By Tom Schoenberg & Phil Mattingley

Published on February 21, 2013 6:02PM by Bloomberg

Four former officials of the Peanut Corp. of America were indicted by the U.S. over the sale of salmonella-tainted peanut products that sparked national outrage in 2009 after being tied to nine deaths.

Stewart Parnell, president of the now liquidated Peanut Corp., was charged along with three managers in a 76 count indictment unsealed yesterday in federal court in Albany, Georgia. He’s charged with conspiracy, wire fraud and introduction of adulterated food into interstate commerce with intent to defraud or mislead.

“It was part of the conspiracy that the defendants and others shipped and caused to be shipped peanut products before receiving the results of microbiological testing performed on said products,” according to the 52-page indictment.

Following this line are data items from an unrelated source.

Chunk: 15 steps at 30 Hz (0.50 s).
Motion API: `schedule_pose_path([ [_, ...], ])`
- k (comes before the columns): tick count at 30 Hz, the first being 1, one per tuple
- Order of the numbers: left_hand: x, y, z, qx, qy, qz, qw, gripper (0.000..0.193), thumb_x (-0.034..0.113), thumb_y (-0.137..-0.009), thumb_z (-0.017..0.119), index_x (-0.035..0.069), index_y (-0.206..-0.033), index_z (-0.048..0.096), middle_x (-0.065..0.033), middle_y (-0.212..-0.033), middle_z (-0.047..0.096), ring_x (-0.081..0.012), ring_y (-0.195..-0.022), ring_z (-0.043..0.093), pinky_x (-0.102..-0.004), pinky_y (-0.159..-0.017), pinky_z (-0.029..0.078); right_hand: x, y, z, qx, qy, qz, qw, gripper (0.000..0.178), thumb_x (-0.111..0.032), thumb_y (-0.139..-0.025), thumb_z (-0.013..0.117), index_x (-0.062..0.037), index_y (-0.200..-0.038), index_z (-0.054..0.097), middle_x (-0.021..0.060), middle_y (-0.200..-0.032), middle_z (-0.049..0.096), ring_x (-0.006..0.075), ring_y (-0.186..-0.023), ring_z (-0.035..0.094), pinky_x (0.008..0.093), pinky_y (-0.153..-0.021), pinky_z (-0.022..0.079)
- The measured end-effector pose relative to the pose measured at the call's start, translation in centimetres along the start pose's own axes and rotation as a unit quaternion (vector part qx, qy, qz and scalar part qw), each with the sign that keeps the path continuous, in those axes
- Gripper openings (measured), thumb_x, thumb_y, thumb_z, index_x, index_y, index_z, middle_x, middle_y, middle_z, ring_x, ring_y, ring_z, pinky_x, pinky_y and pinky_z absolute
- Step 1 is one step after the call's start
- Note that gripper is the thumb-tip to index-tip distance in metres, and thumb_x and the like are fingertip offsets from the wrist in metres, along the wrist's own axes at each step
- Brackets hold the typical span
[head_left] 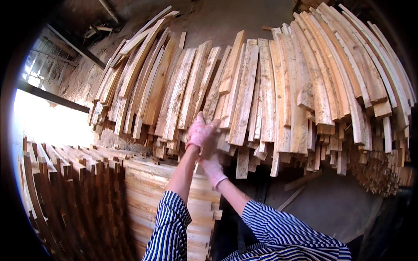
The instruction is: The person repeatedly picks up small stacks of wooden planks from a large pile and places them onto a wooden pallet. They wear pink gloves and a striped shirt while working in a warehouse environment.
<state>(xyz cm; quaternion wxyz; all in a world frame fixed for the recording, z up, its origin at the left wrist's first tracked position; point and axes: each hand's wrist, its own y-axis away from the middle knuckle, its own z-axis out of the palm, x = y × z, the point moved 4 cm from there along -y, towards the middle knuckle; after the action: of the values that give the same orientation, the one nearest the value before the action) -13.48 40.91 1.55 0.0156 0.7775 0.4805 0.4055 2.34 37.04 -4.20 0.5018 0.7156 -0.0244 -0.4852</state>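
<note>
Both my hands wear pink-and-white gloves and reach to the near edge of a wide pile of rough wooden slats (pixel 244 93). My left hand (pixel 201 134) is at the near end of one wooden slat (pixel 211 102), fingers on one side and thumb on the other, closed about it. Just below and to the right, my right hand (pixel 213 168) is under the overhanging slat ends. Its fingers are smeared by motion and partly hidden behind the left hand, so what it touches does not show.
A neat stack of slats (pixel 170 191), laid in crossing layers, stands at the lower left. Some slats in the large pile jut toward me unevenly. Loose strips (pixel 292 198) lie on the grey floor (pixel 335 209) at the right. Behind the pile is an earthen wall (pixel 82 80).
</note>
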Motion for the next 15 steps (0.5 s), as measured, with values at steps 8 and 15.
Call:
schedule_pose_path([
  [8, -4.7, -5.8, -0.6, -0.176, 0.303, -0.071, 0.934, 0.097, 0.063, -0.09, 0.071, 0.001, -0.156, 0.037, -0.0259, -0.148, 0.053, -0.0292, -0.136, 0.052, -0.0392, -0.11, 0.045, -5.2, 5.6, 2.4, -0.13, -0.278, 0.045, 0.951, 0.048, -0.026, -0.092, 0.076, -0.0003, -0.13, 0.06, 0.01, -0.127, 0.063, 0.0214, -0.112, 0.06, 0.0343, -0.104, 0.045],
  [15, -2.7, -2.0, 3.1, 0.026, -0.014, 0.005, 1.0, 0.08, 0.04, -0.085, 0.077, -0.002, -0.147, 0.048, -0.0239, -0.122, 0.07, -0.0357, -0.105, 0.071, -0.0442, -0.086, 0.059, -15.0, 8.9, 2.7, -0.177, -0.408, 0.055, 0.894, 0.06, -0.038, -0.086, 0.081, -0.0105, -0.127, 0.046, 0.0117, -0.112, 0.056, 0.0194, -0.093, 0.058, 0.0398, -0.074, 0.056],
])
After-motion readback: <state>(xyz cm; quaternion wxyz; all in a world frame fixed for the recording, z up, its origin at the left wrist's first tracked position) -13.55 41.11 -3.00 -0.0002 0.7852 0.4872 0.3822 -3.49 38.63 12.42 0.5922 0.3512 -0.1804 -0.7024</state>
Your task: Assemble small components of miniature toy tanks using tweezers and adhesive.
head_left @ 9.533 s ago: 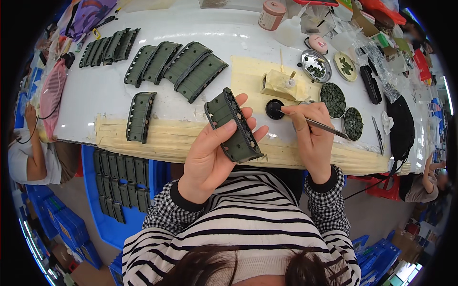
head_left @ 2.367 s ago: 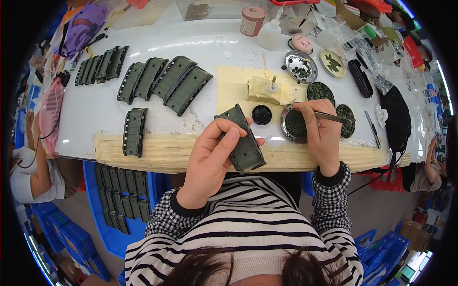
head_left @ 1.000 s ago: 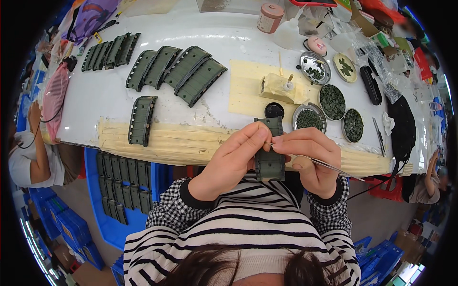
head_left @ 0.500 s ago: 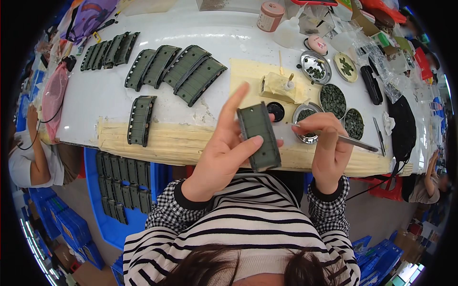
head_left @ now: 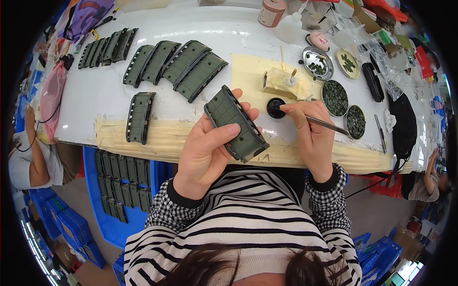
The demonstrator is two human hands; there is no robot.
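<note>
1. My left hand [head_left: 206, 152] has its grip clasped around a dark green ribbed track piece [head_left: 235, 124], held tilted in the air just over the near edge of the worktop [head_left: 105, 90], ribbed face up, thumb across the top.
2. My right hand [head_left: 309, 131] has its grip pinched on metal tweezers [head_left: 320, 123], and their tip sits at a small black round dish [head_left: 275, 107] on the yellowish mat [head_left: 250, 78].
3. I judge the step in hand to be dipping or picking something from that dish; whether the tweezers carry anything is too small to tell.
4. The next move, as I read it, calls for bringing the tip over to the track piece with a steady hand and a fine aim at one of its small holes, while my left hand holds the piece still.
5. Toward the right edge of the worktop stand round metal tins of small dark green parts [head_left: 335, 92].
6. More green track pieces [head_left: 183, 64] lie fanned toward the far left corner, and one [head_left: 138, 117] lies alone near the front edge.
7. The front edge is bound in strips of pale masking tape [head_left: 162, 138].
8. A blue crate [head_left: 114, 224] with further track pieces sits on the floor at my left, and another person's arm [head_left: 33, 157] shows at the left end.
</note>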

The charges were filed four years after the salmonella outbreak set off a political firestorm in Washington. The recall sparked by Peanut Corp., one largest in the U.S., took more than 800 products made with peanuts off the shelves including cookies, crackers and cereal. Congress called Parnell to testify while President Barack Obama urged a “complete review” of the U.S. Food and Drug Administration because it failed to prevent contamination of peanut butter linked to the nine deaths and more than 700 illnesses.

Processing Plants

Closely held Peanut Corp., based in Lynchburg, Virginia, filed for bankruptcy in 2009 after the outbreak was traced to its processing plants in Georgia and Texas. Dead rodents and droppings were found near a production area, according to the Texas Department of State Health Services.

“When food or drug manufacturers lie and cut corners, they put all of us at risk,” Stuart Delery, who heads the Justice Department’s civil division, said at a news conference today in Washington.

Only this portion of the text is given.